We therefore turned to the role of TLS in supporting PRIMPOL-deficient cells, motivated by the identification of both REV1 and POLη in the initial CRISPR/Cas9 dropout screen under cisplatin challenge (Figure 1C). We generated rev1, polh, polk and poli mutant cells and double mutants with primpol and confirmed the disruptions by PCR and Western blotting (Supplementary Figure S11 and S12). In contrast to the broad interaction of PRIMPOL deficiency with defective PCNA ubiquitination, cells lacking the TLS polymerases POLη and REV1 were further sensitised by loss of PRIMPOL, but only to specific DNA damaging agents (Figures 4 and S13). Thus, loss of PRIMPOL alongside REV1 further sensitised cells only to cisplatin and MMS (Figures 4A and S13A), while loss of PRIMPOL alongside POLη further sensitised cells to UV-C (Figure 4B & S13B). However, TK6 cells lacking either POLK (Figures 4C and S13C) or POLI (Figures 4D and S13D) exhibited no significant hypersensitivity to any of these agents, as previously reported (75), and this was not modulated by loss of PRIMPOL. The observed hypersensitivity could be reversed by complementation by ectopic expression of tagged versions of the proteins in question (Figures S14 and S15). The contribution of REV1 was dependent on its C-terminus, but not catalytic activity (Supplementary Figure S15F) as previously observed in DT40 cells (21) and that of PRIMPOL on both its catalytic activity and zinc finger, which is necessary for its repriming activity (Supplementary Figure S15C and I).

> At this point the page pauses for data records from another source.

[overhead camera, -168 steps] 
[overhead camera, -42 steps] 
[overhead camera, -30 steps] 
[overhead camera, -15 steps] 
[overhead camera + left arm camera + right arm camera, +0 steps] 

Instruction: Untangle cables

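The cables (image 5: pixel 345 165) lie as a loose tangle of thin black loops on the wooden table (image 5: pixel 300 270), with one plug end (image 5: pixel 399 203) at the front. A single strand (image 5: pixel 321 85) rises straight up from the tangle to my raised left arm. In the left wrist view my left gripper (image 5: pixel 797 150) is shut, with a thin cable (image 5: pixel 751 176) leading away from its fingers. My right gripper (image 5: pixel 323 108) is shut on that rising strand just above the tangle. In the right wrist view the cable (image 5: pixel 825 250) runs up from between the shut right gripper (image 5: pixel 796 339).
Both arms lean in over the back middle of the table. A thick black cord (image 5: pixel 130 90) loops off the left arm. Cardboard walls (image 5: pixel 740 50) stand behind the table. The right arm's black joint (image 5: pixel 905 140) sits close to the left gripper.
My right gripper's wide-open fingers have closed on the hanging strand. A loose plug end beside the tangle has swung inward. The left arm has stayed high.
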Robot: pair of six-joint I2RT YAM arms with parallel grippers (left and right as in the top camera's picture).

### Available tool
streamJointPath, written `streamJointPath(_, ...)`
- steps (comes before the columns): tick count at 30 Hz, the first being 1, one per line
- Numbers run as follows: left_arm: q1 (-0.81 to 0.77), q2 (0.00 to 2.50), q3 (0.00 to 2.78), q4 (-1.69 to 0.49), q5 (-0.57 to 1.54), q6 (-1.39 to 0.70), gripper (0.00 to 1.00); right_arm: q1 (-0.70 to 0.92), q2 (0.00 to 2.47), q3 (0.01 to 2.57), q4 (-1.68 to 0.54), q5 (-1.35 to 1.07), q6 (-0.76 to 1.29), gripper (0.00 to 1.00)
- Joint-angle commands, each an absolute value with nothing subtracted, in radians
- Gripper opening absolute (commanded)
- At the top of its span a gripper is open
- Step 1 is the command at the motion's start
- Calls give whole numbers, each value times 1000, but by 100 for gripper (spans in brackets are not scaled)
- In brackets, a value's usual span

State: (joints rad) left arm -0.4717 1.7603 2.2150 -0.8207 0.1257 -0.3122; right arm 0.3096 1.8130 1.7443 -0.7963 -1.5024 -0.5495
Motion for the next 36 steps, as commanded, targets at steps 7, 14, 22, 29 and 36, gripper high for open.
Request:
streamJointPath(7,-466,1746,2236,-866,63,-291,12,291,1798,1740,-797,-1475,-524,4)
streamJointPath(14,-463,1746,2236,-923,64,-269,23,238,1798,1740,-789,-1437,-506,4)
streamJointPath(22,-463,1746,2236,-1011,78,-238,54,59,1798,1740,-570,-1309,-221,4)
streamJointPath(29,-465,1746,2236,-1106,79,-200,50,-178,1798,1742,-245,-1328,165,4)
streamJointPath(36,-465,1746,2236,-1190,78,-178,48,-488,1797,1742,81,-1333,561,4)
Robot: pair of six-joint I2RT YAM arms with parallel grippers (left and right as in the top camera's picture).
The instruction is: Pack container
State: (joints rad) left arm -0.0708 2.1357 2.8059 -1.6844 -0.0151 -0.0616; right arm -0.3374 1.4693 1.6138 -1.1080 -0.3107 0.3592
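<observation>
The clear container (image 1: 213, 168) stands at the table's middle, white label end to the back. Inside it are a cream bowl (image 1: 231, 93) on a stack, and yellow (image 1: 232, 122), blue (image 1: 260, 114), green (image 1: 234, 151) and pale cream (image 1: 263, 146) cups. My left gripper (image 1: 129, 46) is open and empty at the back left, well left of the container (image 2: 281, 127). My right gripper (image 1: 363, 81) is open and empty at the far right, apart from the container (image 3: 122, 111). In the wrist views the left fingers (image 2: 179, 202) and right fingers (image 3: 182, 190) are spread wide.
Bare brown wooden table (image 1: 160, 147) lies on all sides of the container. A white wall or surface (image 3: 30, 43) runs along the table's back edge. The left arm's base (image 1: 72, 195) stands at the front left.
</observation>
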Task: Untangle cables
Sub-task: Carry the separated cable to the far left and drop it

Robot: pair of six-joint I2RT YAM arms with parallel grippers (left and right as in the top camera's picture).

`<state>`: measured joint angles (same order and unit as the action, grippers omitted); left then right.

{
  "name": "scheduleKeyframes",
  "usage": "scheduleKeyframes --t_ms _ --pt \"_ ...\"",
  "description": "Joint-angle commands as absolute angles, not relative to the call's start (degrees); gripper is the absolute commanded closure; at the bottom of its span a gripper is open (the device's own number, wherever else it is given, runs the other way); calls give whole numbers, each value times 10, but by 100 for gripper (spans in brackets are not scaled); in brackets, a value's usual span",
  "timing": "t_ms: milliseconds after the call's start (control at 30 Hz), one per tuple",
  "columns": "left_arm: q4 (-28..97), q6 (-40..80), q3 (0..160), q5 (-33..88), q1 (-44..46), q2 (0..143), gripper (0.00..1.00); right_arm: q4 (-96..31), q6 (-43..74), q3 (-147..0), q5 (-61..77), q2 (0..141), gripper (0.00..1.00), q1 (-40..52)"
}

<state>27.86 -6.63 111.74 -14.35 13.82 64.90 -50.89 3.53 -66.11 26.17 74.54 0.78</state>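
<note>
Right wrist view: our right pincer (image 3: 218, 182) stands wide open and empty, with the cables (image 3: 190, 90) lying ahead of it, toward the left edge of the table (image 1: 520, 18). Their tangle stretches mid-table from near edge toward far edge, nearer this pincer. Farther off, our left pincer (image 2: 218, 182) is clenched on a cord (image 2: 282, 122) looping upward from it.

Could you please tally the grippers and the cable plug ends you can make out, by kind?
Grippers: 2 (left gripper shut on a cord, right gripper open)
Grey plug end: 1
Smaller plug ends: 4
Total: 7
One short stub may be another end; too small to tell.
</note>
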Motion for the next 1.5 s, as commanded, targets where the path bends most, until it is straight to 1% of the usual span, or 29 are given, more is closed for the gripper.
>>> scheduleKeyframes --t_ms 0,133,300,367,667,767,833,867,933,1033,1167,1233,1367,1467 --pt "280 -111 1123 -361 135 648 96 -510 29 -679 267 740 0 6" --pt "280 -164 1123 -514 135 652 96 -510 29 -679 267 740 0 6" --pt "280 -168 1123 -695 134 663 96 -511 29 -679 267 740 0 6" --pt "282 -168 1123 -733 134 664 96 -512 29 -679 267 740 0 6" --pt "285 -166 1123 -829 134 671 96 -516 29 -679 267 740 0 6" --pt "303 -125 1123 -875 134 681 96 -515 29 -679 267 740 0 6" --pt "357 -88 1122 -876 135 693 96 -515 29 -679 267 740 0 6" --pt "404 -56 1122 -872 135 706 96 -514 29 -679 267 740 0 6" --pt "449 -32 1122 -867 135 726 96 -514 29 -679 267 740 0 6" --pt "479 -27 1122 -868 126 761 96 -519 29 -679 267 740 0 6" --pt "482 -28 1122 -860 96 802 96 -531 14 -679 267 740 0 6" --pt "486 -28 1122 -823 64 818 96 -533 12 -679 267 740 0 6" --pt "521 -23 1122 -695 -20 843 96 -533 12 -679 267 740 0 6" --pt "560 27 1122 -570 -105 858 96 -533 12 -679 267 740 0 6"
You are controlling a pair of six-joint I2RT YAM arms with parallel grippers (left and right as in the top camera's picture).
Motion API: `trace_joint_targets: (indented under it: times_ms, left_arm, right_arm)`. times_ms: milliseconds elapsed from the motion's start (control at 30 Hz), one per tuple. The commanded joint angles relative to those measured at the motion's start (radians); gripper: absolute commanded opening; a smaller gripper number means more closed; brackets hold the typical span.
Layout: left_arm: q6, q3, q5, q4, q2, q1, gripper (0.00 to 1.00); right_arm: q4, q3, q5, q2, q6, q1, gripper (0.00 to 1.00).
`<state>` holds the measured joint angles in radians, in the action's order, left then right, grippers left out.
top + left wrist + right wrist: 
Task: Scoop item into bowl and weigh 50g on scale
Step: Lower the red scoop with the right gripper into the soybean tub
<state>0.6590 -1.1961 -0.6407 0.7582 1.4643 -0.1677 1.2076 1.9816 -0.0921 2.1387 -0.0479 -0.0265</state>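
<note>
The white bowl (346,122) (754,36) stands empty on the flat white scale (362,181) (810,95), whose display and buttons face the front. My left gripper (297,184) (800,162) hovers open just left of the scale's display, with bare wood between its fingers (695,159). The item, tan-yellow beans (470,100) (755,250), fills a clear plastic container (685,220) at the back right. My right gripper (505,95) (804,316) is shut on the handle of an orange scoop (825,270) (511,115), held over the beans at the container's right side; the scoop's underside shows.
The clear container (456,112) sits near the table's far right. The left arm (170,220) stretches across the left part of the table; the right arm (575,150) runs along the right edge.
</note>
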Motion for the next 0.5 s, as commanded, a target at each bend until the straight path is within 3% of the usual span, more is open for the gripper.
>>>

Figure 4. — PRIMPOL suppression of sensitivity to DNA damage in Y-family polymerase mutants is agent- and polymerase-specific. Clonogenic survival assays assessing the sensitivity of TK6 cells lacking REV1 (A), POLη (B), POLκ (C) or POLτ (D) +/– PRIMPOL to cisplatin (left panels), UV-C irradiation (central panels) and MMS (right panels). Cisplatin and MMS treatments were performed using the indicated doses for 1 h, UV-C irradiation was performed as a single pulse. Results are from n = 3 to 4 biological replicates, with mean and standard deviation plotted. P-values are calculated using Brown-Forsythe and Welch ANOVA tests followed by two-tailed unpaired t tests with Welch's correction: *P < 0.05; **P < 0.005, ***P < 0.0005, ****P < 0.00005. If not shown, there is no statistically significant difference (p ≥ 0.05) in clonogenic survival at the highest dose of DNA damaging agent between the WT and TLS polymerase single mutant, or between the TLS single and the double mutant cell lines.

Interestingly, despite POLH appearing as a hit in the CRISPR/Cas9 dropout screen, somewhat surprisingly PRIMPOL loss did not significantly increase the sensitivity of polh cells to acute cisplatin treatment (Figure 4B). However, the screen was performed in the presence of continuous cisplatin treatment. When we assessed the sensitivity of polh, primpol and polh/primpol cells to chronic cisplatin treatment using growth curves, more closely mimicking the chronic treatment regimen used in the CRISPR/Cas9 screen, combined loss of PRIMPOL and POLη clearly increased cisplatin sensitivity (Figure 5A). The increased requirement for PRIMPOL when chronic versus acute treatment regimens are used is consistent with the previously described adaptive response to cisplatin mediated by upregulation of PRIMPOL mRNA and protein (47). In agreement with this idea, exposure to a single acute dose of cisplatin leads to upregulation of PRIMPOL protein (Figure 5B). Further, two acute doses of cisplatin applied 24 h apart, reveals that loss of PRIMPOL further sensitises polh cells to cisplatin in clonogenic survival assays (Figure 5C).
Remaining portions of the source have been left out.